Color items always cycle in the same order: blue (trailing options, forward laser), purple (fixed options, side shot), red (fixed options, 45º shot with homing ability at max power), yellow (moving options, directional reverse-shot), green (rotating options, forward wave shot), then blue etc. The first color to emerge is always the next after the one you’re currently using, so if you want to take the same color for a much needed upgrade (maxes out at 4) just wait to take the item as it approaches the bottom of the screen. As a rule of thumb, unless you’re desperate for a specific item there’s no need to rush to get it.

The last observation about the gameplay is actually the most important one. By refraining from shooting you’ll notice a green flare appearing on the tip of the tank-shaped spaceship, and if you wait a little longer the ship will start to glow. Push the fire button and watch as an outward blast of pure awesomeness devastates everything in front of the ship, enemy firepower included. This special charge blast is in fact the most effective way to deal with bosses, especially when you start to notice their attack patterns are built around the recharging time of your ship. It’s also a very useful resource in offensive and defensive ways against a few enemies during the stages, and the best thing about it is that you can use it even with a bare ship.

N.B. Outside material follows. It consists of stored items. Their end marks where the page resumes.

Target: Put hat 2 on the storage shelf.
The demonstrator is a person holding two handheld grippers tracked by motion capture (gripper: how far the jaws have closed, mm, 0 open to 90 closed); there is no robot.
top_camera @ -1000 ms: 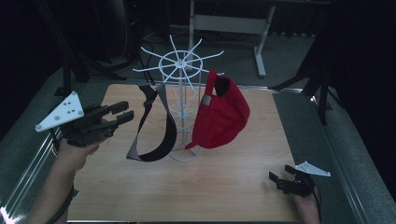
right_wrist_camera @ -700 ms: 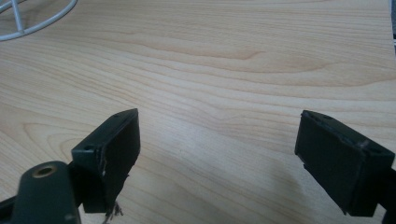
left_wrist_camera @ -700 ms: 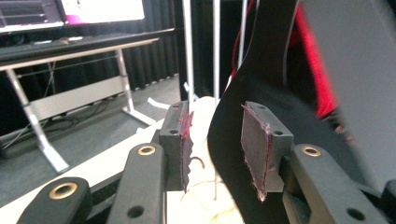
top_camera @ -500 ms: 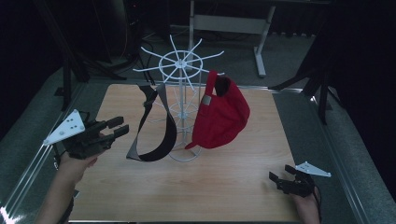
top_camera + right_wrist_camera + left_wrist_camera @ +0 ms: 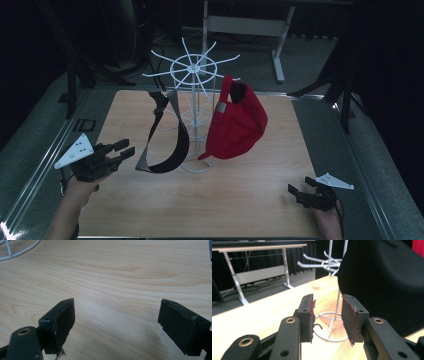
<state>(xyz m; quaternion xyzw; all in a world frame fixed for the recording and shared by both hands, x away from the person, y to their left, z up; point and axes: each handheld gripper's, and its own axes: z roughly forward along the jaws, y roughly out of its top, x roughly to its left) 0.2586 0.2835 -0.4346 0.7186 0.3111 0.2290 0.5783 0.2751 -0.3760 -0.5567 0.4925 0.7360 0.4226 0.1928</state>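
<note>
Left gripper (image 5: pixel 122 150) sat near the table's (image 5: pixel 240 200) left edge, jaws apart, empty, just beside the black cap (image 5: pixel 165 135) hanging on the white rack (image 5: pixel 197 75). Right gripper (image 5: pixel 300 191) gaped empty by the right corner.

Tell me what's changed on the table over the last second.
The left tool has come down and back toward the person, away from the black cap on the white rack; its jaws are apart with nothing between them. The right tool, the black cap and the red cap stayed as they were.
</note>
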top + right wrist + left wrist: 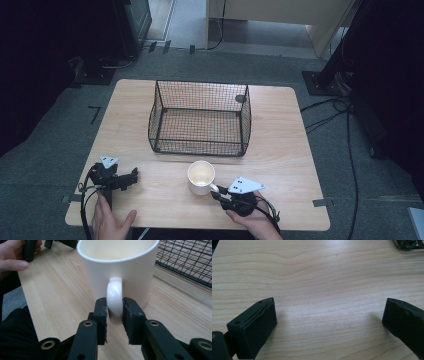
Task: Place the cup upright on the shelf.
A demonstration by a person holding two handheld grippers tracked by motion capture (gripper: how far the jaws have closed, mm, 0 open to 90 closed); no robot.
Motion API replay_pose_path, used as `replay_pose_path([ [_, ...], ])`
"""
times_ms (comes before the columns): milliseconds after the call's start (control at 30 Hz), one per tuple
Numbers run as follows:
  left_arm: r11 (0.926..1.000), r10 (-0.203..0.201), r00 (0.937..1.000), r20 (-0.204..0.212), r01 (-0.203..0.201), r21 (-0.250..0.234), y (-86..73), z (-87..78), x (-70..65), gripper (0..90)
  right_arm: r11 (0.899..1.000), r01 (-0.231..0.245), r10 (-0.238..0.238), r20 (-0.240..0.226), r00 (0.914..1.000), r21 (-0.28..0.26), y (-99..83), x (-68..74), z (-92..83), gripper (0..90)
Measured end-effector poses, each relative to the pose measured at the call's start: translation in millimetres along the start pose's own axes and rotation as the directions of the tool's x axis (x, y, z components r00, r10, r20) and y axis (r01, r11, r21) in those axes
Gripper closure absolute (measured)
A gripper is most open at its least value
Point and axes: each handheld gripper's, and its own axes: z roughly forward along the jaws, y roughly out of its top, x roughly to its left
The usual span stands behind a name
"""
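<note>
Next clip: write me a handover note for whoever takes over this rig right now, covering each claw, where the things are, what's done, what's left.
Right claw: jaws clamped on the handle of the white mug, one pad on each side.
Left claw: jaws wide open over bare table, holding nothing, near the table's front left.
Mug: upright on the table, looks empty, just in front of the wire basket.
Basket: mid-table, nothing in it.
Done: grip on the handle.
Left: lift the mug; probably set it in the basket, then release.
</note>
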Motion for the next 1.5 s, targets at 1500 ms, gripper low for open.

Attract mode - Overriding evil with justice
(courtesy of YouTube user narox)

If Override doesn’t thrill you on graphics, at least it excels at providing fast moving sprites and several sections with nice parallax levels. The soundtrack is fitting, but the highlight in my opinion is the BGM for the first level. An aspect that bugs me a little is that I found the first speed setting to be fast enough for the whole game, so I never used button I anymore once I figured that out. A clear point of unbalance in the overall challenge lies in the 4th stage - it's much harder than the others, with lots of walls, overlapping enemy waves and turrets firing heat-seeking lasers that pour down the screen while giving you little time to react. It’s an awesome, intense level, but it should’ve been moved to the end of the game since it doesn’t seem to fit the stage order. A boss parade precedes the final boss in the last level.

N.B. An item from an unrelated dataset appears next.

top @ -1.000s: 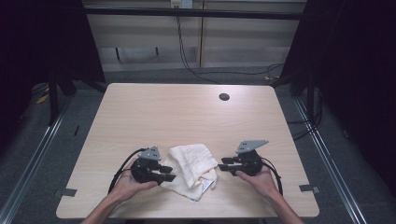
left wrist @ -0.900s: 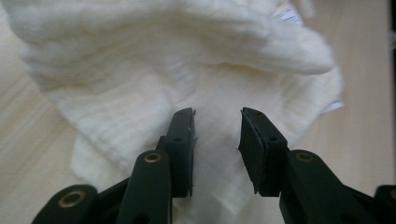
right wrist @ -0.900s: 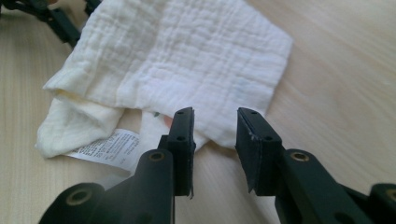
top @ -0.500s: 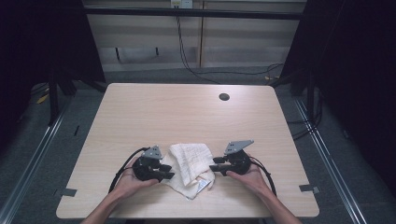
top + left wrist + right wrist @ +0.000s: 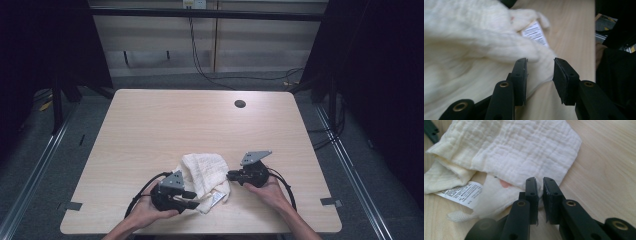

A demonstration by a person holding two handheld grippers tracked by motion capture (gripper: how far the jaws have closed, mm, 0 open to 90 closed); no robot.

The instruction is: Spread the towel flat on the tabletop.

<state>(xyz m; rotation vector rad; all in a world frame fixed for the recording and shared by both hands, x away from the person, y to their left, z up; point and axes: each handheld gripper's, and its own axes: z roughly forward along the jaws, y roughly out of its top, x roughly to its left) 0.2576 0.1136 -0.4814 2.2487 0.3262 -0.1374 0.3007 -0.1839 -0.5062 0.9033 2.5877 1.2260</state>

I haven’t delved deep into the Soldier series on the PC Engine yet, but many people consider that Override bears the same style and vibe of those games. Therefore if you have a soft spot for them you might also end up enjoying this little shooter. Sadly, when you go beyond the basics and start analyzing the game as a whole you can’t help but think it misses many opportunities to be a top shooter. Excess power-ups give absolutely no extra points. Since the health/life system with no checkpoints feels too generous (just like the extend scheme), why not apply special bonuses for extra lives upon completing the game and do away with the loops?

The above paragraph is just some food for thought, even though it's possible to simply break the scoring system by safely milking projectiles from bosses. In successively looping the game I at least tried to get a no-miss on stage 4. I failed it, then took this picture in stage 6-2 before turning off the console.